大道幸之丞

八つ墓村の大道幸之丞のネタバレレビュー・内容・結末

八つ墓村(1977年製作の映画)
4.0

このレビューはネタバレを含みます

非常によく練られたシナリオ。これは何より原作の良さだろう

・戦国時代に虐殺された落ち武者達の怨念・たたり
・因習深い僻村固有の閉塞感と風習
・大地主の遺産を巡っての諍い
・地下に広がる鍾乳洞
・過去に実際にあった岡山の「連続30人殺し事件(津山事件)」を引用

これらを巧みに融合させた背景が凄まじい。ドラマの入りもいい、東京で飛行機誘導の仕事をしているごく平凡な(と言いながら男前だが)青年寺田辰弥(萩原健一)に新聞の「尋ね人」欄で探し人が現れ、しかし対面の場面でその相手は謎の死を遂げる。

その縁で葬儀に参列するために、辰弥の大伯母から依頼を受けた森美也子が辰弥を村へ案内する。

しかしそこにたどり着いた辰弥は自身が田治見家ののっぴきならない遺産相続争いに巻き込まれていることを識る。そして彼が村に現れてから殺人事件が勃発する。

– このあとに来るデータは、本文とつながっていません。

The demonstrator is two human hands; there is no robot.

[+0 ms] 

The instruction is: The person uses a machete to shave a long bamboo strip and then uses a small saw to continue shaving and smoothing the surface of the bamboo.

親族の人間関係も複雑だが、萩原健一と共演する当時の美人女優群の魅力が物語を飽きさせず引っ張る事に成功している。今回の金田一耕助は渥美清であるが、これも悪くない。

鍾乳洞を案内中の萩原健一と小川眞由美の唐突な濡れ場には驚かされるが、終盤に金田一が一気呵成に真犯人を解き明かす場面はやはりメインと言える。

「辰弥が来たから殺人事件が起こった、次は我々が殺される」と群集心理で蜂起する村人らは実に本来の日本人らしい。現在の陰謀論に走りがちなネット民となんらかわるところがないなあと感じた。

「日本固有のストーリー」を紡ぎ合わせた傑作といえる。